On the East-facing wall at the corner of King's Mews on the side of No.12 Theobald's Road, there are remnants of a painted advertisement.
It's clear that this wall was once completely slathered in lettering, but thus far, all I have managed to decipher is the word FAMILY (at the extreme left, directly above the horizontal) followed by another word starting with a small cap S. The sign is tough one to photograph. It's not always visible, by which I mean, on most days it's barely noticeable at all. I have tried messing about in Photoshop but no matter which way I blast it, I can't make it any clearer:
I had an idea that the old postal directories might help and give me a 'ping' moment. But I am still flummoxed. Also, signs on walls do not necessarily advertise the services available in that particular property and I think this might be an example of an adjacent business paying to advertise on this prime site.
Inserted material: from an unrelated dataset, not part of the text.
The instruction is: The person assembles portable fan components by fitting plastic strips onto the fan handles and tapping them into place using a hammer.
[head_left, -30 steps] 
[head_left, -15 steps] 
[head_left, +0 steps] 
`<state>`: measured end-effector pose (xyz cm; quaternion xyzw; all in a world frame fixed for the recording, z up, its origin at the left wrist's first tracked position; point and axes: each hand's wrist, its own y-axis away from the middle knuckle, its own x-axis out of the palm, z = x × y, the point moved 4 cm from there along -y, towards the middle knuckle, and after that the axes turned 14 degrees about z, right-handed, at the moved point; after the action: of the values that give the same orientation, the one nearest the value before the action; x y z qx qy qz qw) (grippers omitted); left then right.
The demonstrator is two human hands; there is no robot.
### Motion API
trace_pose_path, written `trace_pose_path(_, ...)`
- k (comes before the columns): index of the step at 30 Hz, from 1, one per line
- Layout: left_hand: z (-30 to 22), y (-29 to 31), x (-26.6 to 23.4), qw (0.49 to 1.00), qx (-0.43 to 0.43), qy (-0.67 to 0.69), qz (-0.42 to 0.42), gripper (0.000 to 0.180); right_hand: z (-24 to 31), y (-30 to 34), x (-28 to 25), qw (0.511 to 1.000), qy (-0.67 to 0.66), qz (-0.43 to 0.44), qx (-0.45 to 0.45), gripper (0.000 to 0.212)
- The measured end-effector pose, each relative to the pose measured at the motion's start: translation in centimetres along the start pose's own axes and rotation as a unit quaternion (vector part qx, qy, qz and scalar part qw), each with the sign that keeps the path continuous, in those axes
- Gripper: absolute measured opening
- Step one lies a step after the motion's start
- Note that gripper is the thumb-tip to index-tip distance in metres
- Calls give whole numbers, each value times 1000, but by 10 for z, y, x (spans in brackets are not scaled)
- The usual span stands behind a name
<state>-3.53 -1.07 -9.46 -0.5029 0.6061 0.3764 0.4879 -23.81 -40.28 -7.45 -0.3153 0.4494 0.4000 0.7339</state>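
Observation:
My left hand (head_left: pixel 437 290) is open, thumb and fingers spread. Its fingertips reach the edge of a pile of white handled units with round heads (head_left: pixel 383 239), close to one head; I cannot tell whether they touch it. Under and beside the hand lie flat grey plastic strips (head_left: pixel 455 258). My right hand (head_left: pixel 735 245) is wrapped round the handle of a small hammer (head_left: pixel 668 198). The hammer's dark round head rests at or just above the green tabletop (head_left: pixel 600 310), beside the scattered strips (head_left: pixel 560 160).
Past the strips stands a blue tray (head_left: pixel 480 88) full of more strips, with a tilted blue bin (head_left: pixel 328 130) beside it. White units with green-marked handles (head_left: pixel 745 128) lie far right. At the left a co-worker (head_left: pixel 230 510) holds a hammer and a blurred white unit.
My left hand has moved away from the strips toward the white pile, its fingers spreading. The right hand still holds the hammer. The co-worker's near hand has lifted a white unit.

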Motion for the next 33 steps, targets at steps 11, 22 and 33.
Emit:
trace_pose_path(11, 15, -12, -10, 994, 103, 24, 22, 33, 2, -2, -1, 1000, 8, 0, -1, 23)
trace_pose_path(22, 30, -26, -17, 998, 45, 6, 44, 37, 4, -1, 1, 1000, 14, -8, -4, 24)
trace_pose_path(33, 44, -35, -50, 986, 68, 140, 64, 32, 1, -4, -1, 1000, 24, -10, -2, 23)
To illustrate my point, I'm here including three excerpts that show this stretch of Theobald's Road in 1899, 1915 and 1939:
Perhaps this was an ad for one the many solicitors along that terrace who specialised in family law? Or the sign could well have advertised the corner shop opposite; the 1915 confectioner or the 1939 Italian refreshment rooms? By the way, look how many businesses are listed with offices at No.12 in 1939.
Another idea is that this advertisement directed the reader to a business at the other end of Kings Mews in Northington Street, previously Little James Street. Again, I'm showing listings for 1899, 1915 and 1939:
As you can see, this back street has been an ever-changing mix of small shops, tradesmen and manufactories. I can get lost in listings like this especially when I see names or businesses that I recognise from elsewhere, and I particularly like how in this 40-year period we see horse-powered transport and coach-building evolve into the era of motor cars.
If you do manage to decipher anything else on that wall, please do let me know.
Northington Street is still today an interesting little street. The motor garages and public houses are still evident albeit converted for residential use and Cockpit Yard is today Cockpit Studios, a hub for designer makers. Well worth a detour if you are visiting the nearby Charles Dickens Museum.